TV Still the Most Common Babysitter24 Jul, 2002 By: Hive News
More than half of American parents seem happy to sit their children in front of the television to get them out of their hair, according to a new survey of parents conducted by life stage marketing analyst firm Madison Direct Marketing.
Among survey respondents, 63 percent report they put on a favorite TV show or movie when they want their kids to stay busy for a while without needing parental attention. TV was second only to toys (67 percent) and handily beat out other tactics like books and coloring books (33 percent), sending them outside to play (15 percent) and asking a neighbor to babysit (5 percent).
Value judgments on child care aside, the findings bode well for the video industry and reinforce the idea of frequent renter programs aimed at younger viewers.
Forty-five percent of parents report their kids are watching one to two hours per of television per day, while 35 percent report their kids watching three or more hours per day. A quarter of that latter group, or 9 percent of parents, report their children watching at least five hours of television per day.
"We have 20 percent of parents wishing their kids watched less television, but with cooking, cleaning, finances and other household tasks requiring parents to have time alone, it appears the television is often the easiest, quickest fix to occupying the kids," says Madison president Chris Hulse. "It's at least encouraging to see a majority of parents are still finding time to play with their children."

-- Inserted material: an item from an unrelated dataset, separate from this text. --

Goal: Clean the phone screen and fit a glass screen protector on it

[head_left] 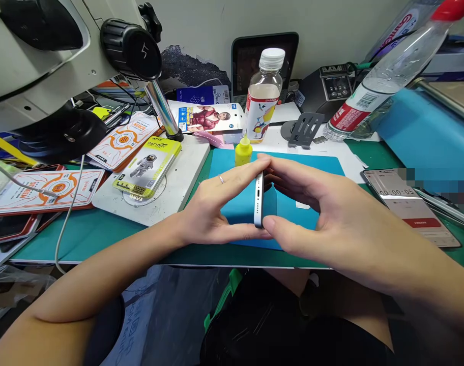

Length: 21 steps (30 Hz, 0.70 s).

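Observation:
Between my two hands stands a smartphone on its edge, its bottom end with the charging port and speaker holes facing me. My left hand grips it from the left, fingers at the top and thumb at the lower end. My right hand holds the same phone from the right, with the thumb at its lower corner and the fingers partly hidden behind. Beneath the phone lies a blue work mat. Just behind my left fingers is a small yellow bottle with a nozzle.
A microscope overhangs the left side, above boxed battery packs. At the back stand a drink bottle and a black phone stand. A tilted water bottle and another phone showing a timer are on the right.

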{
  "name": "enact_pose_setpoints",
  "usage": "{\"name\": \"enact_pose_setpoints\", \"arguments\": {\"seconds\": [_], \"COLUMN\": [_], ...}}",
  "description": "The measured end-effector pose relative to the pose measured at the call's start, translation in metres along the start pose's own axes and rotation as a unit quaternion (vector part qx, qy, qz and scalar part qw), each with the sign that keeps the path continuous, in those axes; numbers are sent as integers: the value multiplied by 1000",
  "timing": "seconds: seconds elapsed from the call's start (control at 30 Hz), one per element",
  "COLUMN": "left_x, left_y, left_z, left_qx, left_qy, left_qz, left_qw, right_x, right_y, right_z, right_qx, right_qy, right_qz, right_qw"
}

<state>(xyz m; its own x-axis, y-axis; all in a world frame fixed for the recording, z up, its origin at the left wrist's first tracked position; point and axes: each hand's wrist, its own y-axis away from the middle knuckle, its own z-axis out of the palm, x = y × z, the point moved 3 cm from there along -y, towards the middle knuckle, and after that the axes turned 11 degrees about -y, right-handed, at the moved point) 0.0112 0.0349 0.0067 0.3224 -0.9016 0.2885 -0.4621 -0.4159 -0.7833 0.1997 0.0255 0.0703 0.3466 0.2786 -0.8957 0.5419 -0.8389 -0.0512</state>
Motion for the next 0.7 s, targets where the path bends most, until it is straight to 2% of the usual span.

While the adults in these households report watching more TV than their kids, with 35 percent watching one to two hours per day and 62 percent watching at least three hours per day, 70 percent do report playing with the kids as a frequent leisure activity.
But it would seem children might be destined to follow their parents' lead, with adults' frequent leisure activities favoring the sedentary: watching TV (84 percent), watching movies (44 percent), surfing the Internet (71 percent) -- over the active: exercise (29 percent), gardening (26 percent).
Results are based on responses from 290 households, 96 percent of which reported children living in the house.